Die Deutsche Post World Net AG ist von sich aus nicht zu Lockerungen beim Briefmonopol bereit und muss mit einer Zwangsverfügung des Bundeskartellamts rechnen. Die Post sehe sich in dem Konflikt im Recht, machte ein Sprecher am Freitag in Bonn deutlich.

dpa-afx BONN. Die Deutsche Post World Net AG ist von sich aus nicht zu Lockerungen beim Briefmonopol bereit und muss mit einer Zwangsverfügung des Bundeskartellamts rechnen. Die Post sehe sich in dem Konflikt im Recht, machte ein Sprecher am Freitag in Bonn deutlich.

Dabei geht es um so genannte postvorbereitende Tätigkeiten wie das Einsammeln und Vorsortieren von Briefen unter 100 Gramm.
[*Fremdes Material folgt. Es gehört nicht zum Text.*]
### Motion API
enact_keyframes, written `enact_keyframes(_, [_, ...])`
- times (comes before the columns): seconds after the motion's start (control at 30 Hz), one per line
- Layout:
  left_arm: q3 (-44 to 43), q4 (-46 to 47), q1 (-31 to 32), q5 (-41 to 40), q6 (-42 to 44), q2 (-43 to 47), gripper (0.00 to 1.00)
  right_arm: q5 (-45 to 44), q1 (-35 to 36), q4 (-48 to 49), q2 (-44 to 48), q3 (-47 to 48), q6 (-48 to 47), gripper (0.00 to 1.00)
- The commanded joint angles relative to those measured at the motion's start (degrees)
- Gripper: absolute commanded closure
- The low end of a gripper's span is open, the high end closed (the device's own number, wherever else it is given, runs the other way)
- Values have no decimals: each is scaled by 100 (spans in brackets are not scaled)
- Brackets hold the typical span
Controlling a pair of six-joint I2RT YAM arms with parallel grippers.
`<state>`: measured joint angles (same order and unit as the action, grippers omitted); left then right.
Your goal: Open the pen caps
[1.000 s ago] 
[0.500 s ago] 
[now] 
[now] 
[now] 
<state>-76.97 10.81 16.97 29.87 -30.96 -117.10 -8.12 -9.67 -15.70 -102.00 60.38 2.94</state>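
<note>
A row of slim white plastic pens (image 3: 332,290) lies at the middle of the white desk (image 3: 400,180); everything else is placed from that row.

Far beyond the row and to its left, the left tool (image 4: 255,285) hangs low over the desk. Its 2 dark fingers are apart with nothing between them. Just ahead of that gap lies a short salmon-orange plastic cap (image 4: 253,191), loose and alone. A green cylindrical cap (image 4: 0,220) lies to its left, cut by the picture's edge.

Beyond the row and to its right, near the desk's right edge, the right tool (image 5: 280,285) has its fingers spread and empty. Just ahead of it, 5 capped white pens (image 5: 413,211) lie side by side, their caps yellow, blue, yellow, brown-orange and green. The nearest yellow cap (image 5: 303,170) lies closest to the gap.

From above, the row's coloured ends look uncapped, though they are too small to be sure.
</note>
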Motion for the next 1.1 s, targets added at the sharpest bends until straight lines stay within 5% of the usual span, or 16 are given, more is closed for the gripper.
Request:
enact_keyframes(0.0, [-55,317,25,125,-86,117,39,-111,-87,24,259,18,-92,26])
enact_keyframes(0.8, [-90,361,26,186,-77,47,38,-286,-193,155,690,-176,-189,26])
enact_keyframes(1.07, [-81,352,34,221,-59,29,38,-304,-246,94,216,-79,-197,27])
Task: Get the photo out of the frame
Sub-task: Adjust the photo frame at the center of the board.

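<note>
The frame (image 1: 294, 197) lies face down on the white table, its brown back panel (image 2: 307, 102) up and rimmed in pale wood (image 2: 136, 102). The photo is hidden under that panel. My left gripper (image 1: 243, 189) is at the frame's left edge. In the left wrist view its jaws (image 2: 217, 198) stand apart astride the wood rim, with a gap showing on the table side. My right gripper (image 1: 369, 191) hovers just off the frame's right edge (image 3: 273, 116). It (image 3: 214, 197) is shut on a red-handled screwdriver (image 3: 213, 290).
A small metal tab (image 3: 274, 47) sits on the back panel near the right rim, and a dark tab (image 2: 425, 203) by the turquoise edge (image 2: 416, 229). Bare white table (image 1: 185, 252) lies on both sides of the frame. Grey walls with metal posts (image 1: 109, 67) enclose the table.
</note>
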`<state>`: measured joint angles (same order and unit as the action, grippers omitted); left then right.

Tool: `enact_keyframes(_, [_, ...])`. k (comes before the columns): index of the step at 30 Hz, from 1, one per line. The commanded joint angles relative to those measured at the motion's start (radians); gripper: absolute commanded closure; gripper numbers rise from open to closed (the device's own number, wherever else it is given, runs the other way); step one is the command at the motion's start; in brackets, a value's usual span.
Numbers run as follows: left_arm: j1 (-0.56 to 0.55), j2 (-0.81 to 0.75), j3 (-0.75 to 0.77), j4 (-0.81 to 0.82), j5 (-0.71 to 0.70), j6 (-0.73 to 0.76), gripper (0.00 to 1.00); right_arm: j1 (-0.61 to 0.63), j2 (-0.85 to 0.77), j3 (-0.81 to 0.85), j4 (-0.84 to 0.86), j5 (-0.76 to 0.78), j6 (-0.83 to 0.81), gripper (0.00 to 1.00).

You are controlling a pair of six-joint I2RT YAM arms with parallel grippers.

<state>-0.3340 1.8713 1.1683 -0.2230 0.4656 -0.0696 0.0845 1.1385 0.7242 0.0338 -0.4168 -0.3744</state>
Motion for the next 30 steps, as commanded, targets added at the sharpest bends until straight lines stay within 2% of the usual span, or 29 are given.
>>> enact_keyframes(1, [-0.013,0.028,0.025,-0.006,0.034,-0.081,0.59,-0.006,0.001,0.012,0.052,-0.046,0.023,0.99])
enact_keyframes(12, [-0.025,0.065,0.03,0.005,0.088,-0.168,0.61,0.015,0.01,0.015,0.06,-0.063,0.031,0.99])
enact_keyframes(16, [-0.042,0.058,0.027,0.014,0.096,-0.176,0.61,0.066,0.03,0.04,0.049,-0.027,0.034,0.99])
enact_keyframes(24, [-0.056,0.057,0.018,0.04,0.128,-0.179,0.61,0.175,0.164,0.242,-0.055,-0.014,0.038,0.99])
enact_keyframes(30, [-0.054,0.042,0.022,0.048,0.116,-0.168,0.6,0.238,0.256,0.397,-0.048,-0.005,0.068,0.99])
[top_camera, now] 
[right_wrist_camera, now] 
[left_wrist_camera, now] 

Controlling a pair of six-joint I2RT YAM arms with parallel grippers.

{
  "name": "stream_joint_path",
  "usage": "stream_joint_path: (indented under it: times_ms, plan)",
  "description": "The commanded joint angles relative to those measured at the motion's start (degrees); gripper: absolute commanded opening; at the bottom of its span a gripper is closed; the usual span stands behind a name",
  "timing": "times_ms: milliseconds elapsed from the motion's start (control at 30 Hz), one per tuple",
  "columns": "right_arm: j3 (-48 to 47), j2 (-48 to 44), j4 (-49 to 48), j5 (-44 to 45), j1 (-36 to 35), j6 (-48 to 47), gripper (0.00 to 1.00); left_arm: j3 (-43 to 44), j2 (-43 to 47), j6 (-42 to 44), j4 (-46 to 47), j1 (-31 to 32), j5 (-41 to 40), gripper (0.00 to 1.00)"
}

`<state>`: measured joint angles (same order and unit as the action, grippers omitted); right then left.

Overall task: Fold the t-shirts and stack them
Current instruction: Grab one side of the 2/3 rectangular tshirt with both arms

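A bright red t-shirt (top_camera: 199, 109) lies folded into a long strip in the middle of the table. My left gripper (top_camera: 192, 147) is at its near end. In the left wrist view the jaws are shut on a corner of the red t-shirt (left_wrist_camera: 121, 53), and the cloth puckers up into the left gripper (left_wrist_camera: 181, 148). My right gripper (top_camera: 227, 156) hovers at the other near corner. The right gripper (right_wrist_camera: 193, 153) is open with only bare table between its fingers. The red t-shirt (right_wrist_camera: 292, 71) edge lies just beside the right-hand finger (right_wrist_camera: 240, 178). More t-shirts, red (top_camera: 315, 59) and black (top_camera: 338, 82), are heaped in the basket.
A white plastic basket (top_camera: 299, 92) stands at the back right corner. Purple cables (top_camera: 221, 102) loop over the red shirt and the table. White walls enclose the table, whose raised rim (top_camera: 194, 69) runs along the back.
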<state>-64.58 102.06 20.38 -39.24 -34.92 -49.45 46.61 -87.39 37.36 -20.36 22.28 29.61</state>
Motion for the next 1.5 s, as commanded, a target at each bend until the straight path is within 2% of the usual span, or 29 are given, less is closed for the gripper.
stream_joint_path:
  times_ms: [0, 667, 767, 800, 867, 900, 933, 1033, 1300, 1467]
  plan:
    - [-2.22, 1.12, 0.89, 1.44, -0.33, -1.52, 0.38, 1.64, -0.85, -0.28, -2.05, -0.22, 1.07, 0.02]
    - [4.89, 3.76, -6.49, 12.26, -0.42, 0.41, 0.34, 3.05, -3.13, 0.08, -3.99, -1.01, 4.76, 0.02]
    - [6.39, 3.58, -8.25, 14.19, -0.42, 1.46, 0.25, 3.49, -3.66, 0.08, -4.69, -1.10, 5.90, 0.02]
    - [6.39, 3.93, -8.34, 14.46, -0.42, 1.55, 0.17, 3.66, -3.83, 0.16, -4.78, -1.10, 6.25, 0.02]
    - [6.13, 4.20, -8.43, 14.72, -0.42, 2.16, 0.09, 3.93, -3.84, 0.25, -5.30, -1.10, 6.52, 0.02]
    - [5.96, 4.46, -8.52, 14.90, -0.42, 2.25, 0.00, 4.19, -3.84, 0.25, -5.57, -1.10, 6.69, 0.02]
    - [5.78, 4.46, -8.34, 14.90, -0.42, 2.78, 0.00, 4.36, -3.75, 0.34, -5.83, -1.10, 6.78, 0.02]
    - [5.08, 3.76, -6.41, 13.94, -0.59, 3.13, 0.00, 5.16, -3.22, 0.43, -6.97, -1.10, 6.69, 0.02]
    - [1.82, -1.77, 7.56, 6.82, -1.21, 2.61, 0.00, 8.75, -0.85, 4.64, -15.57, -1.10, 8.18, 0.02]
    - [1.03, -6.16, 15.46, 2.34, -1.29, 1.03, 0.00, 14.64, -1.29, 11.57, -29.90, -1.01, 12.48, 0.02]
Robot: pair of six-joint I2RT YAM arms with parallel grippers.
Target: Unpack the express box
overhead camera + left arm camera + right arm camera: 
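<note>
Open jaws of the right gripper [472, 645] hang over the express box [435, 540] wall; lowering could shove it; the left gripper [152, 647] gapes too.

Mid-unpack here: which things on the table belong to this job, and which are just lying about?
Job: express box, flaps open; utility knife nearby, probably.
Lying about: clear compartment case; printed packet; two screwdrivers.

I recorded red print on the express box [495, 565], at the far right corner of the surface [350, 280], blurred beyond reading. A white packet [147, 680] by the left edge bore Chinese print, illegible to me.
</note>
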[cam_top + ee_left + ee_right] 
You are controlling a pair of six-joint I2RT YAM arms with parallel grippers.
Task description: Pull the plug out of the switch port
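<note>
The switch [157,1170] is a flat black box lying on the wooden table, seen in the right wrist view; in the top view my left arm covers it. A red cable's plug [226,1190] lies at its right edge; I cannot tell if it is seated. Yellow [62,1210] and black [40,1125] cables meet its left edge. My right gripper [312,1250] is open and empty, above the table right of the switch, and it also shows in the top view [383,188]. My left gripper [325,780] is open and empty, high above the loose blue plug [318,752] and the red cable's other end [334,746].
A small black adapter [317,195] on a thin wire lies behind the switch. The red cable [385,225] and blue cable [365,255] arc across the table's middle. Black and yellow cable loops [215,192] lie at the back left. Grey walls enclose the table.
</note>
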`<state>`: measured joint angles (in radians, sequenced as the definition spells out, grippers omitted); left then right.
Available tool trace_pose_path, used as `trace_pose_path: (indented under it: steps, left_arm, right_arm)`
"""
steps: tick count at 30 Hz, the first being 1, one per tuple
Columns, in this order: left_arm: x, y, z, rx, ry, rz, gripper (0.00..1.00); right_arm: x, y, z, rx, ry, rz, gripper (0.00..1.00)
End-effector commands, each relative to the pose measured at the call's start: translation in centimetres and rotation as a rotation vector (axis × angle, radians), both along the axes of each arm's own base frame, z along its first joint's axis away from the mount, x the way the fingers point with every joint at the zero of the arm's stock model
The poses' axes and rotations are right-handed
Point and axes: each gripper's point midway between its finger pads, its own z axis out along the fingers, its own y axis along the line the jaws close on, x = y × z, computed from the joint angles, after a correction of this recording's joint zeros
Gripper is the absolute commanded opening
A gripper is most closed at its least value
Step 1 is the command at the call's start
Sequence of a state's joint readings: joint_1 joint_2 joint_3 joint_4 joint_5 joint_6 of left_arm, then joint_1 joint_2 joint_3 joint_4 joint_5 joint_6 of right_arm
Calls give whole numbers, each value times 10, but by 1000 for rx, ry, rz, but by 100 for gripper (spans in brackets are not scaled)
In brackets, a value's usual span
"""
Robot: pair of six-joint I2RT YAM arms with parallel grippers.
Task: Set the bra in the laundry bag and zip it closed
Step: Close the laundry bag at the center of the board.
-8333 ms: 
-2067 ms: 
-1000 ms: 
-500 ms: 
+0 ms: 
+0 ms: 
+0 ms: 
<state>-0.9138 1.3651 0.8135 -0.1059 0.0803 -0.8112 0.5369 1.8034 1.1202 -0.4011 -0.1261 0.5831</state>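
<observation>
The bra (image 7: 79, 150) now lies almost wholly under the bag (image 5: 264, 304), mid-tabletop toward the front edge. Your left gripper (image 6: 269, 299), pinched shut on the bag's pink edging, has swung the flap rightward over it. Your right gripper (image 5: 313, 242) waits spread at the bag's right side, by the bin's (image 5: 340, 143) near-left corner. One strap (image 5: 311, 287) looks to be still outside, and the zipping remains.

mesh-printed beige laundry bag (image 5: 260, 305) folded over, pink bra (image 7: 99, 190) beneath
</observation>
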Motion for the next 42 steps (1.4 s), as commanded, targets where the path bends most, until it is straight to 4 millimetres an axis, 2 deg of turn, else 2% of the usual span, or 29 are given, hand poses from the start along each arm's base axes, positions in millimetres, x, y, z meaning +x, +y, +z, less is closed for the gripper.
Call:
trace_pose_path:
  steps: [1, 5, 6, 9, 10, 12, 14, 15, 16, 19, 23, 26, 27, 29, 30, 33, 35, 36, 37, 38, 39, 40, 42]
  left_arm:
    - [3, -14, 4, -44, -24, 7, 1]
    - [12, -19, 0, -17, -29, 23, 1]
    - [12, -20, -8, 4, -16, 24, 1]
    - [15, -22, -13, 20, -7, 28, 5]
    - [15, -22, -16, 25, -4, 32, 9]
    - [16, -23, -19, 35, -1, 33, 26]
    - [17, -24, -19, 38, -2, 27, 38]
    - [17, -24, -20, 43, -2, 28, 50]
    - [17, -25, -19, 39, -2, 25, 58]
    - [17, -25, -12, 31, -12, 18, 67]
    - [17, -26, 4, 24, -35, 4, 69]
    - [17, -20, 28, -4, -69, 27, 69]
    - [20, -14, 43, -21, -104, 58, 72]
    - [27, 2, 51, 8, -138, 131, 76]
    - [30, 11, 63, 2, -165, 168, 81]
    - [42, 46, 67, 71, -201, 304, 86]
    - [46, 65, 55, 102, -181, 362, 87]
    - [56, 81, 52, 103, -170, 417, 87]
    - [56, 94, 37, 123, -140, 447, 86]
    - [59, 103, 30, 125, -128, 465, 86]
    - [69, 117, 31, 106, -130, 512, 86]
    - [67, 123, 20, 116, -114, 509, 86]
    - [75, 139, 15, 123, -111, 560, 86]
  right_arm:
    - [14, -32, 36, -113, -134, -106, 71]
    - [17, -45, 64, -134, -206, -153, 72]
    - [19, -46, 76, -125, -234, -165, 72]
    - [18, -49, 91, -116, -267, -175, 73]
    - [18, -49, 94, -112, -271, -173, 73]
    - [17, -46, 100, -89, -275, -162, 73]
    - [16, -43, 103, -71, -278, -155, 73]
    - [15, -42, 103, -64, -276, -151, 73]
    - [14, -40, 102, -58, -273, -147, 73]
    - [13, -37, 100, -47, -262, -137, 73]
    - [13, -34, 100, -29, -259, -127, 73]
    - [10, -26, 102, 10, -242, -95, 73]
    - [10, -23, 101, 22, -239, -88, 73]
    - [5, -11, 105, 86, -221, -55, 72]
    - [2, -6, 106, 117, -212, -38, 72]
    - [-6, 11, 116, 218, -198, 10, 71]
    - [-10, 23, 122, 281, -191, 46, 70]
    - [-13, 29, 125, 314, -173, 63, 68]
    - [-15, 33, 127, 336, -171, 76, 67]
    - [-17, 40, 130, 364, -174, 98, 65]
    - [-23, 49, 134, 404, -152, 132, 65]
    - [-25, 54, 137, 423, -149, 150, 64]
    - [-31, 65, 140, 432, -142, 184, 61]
Das Kartellamt hatte die Post wegen der Behinderung und Benachteiligung von Konkurrenten in diesem Bereich bereits Anfang November abgemahnt und ihr eine Untersagung angedroht.

Entscheidung Wohl IM Januar

Mit einer endgültigen Entscheidung des Kartellamts wird voraussichtlich im Januar gerechnet. Die Post hat nach einer verlängerten Frist noch bis 15. Dezember Zeit für ihre Stellungnahme. Da die Post von sich aus nichts an ihrem Verhalten ändern will, läuft alles auf eine endgültige Untersagung durch die Wettbewerbhüter hinaus. Das Kartellamt hatte die Argumentation der Post in der Abmahnung bereits verworfen. Eine Untersagung würde für die Post härtere Konkurrenz und Umsatzverlust bedeuten. Auch die EU-Kommission in Brüssel hat in dieser Sache ein Verfahren gegen die Post eröffnet.

Die Post werde in ihrer Stellungnahme für das Kartellamt noch einmal deutlich machen, dass sie davon ausgeht, im Einklang mit deutschem Recht und auch mit EU-Vorgaben zu handeln, sagte Post - Sprecher Uwe Bensien. Danach gehörten die strittigen postvorbereitenden Tätigkeiten zu den exklusiven Teilleistungen des gesetzlich verankerten Briefmonopols. Sollte sich für die Post auf Grund der Entscheidung des Kartellamts eine neue Rechtspflicht ergeben, so werde das Unternehmen dem nachkommen, sagte Bensien. Sie werde zugleich aber auch auch alle rechtlichen Möglichkeiten prüfen, dagegen vorzugehen.